Theoretical Analysis of Robust Overfitting for Wide DNNs: An NTK Approach
Shaopeng Fu, Di Wang
TL;DR
This work introduces a neural tangent kernel (NTK) based framework to analyze adversarial training (AT) dynamics in wide deep neural networks. It proves that AT-trained wide networks are well-approximated by their linearizations $f^{\mathrm{lin}}_t$ and derives closed-form AT dynamics under squared loss, revealing a time-dependent regularization $\hat{\Xi}(t)$ that encodes robustness. A key finding is the AT degeneration phenomenon: as training time grows, $\hat{\Xi}(t)$ fades and AT converges to standard training, explaining robust overfitting and motivating early stopping.

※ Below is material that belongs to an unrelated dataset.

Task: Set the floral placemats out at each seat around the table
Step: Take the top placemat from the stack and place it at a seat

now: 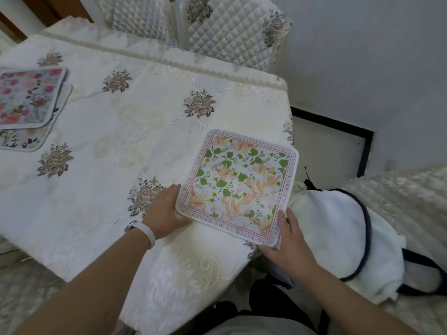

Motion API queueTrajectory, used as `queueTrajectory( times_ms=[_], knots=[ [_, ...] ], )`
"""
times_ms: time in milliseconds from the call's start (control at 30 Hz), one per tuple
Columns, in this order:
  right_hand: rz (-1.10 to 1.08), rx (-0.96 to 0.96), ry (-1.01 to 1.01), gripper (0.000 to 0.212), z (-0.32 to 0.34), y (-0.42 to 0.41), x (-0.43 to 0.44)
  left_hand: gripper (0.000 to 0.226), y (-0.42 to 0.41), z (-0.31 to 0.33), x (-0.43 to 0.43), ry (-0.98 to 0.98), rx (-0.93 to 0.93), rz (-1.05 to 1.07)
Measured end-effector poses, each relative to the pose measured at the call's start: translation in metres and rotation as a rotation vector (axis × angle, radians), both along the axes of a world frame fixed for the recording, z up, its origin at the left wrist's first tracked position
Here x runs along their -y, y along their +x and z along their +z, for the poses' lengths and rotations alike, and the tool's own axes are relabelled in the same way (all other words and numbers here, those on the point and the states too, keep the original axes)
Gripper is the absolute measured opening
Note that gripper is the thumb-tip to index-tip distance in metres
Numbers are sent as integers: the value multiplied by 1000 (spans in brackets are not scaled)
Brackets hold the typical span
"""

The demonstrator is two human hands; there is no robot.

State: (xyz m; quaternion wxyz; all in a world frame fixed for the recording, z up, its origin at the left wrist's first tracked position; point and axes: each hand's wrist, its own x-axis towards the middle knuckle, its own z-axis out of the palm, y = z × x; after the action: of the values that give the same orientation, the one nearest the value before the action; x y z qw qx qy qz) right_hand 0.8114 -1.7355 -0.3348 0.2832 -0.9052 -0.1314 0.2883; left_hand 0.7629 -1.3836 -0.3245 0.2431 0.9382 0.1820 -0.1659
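A square floral placemat with green leaves, peach flowers and a lettered red border lies at the table's near right corner. My left hand holds its left corner, and my right hand holds its near corner at the table edge. The table wears a cream embroidered cloth. At the far left a small stack of other floral placemats rests on the cloth, the top one with pink and red flowers, at least one more beneath it.
Two quilted chair backs stand behind the table's far edge. A white cushion with dark piping sits on a seat to the right. A white wall lies beyond. A white watch band circles my left wrist.
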Motion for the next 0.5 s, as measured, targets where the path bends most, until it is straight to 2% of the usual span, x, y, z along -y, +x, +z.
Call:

To mitigate this, the authors propose Adv-NTK, an AT algorithm for infinite-width networks that optimizes the diagonalized regularization and uses PGD with a validation set; experiments on CIFAR-10 and SVHN show Adv-NTK achieves robustness comparable to finite-width AT and, in some cases, better than AT. The results provide both theoretical insight and a practical tool for enhancing robustness in infinite-width DNNs.
Abstract
Adversarial training (AT) is a canonical method for enhancing the robustness of deep neural networks (DNNs). However, recent studies empirically demonstrated that it suffers from robust overfitting, i.e., a long time AT can be detrimental to the robustness of DNNs. This paper presents a theoretical explanation of robust overfitting for DNNs. Specifically, we non-trivially extend the neural tangent kernel (NTK) theory to AT and prove that an adversarially trained wide DNN can be well approximated by a linearized DNN. Moreover, for squared loss, closed-form AT dynamics for the linearized DNN can be derived, which reveals a new AT degeneration phenomenon: a long-term AT will result in a wide DNN degenerates to that obtained without AT and thus cause robust overfitting. Based on our theoretical results, we further design a method namely Adv-NTK, the first AT algorithm for infinite-width DNNs. Experiments on real-world datasets show that Adv-NTK can help infinite-width DNNs enhance comparable robustness to that of their finite-width counterparts, which in turn justifies our theoretical findings. The code is available at https://github.com/fshp971/adv-ntk.